PROBLEM STATEMENT:
Counting only lines below that contain the string "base", give the total as a single number.

### DATASET SECTION

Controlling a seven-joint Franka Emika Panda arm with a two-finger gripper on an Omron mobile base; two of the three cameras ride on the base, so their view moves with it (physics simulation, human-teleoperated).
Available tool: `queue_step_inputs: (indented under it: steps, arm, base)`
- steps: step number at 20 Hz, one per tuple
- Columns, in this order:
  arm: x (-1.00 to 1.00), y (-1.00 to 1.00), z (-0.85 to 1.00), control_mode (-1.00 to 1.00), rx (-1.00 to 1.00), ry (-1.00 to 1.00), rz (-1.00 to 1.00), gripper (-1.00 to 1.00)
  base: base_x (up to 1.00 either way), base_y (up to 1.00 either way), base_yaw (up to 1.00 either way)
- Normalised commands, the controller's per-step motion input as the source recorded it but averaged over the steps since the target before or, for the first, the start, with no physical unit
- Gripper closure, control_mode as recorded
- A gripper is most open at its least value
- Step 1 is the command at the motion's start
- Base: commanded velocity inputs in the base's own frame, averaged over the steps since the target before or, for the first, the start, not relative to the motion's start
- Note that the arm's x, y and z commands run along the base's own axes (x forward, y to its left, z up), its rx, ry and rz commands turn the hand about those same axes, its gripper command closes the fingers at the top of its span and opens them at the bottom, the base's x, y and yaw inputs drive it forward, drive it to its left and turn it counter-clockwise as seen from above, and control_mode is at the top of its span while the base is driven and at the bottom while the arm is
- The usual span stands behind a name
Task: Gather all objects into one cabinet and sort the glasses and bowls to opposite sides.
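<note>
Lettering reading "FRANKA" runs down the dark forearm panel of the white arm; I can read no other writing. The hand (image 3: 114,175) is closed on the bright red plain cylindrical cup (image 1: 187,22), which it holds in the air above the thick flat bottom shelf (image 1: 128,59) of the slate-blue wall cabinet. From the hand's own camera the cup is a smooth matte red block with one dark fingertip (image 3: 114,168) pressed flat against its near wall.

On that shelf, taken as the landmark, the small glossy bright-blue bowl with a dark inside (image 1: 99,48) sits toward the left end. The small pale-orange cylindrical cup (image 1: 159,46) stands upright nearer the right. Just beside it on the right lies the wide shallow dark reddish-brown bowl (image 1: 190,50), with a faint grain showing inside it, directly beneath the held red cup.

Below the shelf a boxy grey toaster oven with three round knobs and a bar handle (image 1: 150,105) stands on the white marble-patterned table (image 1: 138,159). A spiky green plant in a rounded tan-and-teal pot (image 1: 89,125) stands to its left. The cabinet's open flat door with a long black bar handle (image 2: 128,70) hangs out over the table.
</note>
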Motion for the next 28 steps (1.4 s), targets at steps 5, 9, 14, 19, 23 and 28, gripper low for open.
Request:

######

TASK RESPONSE:
5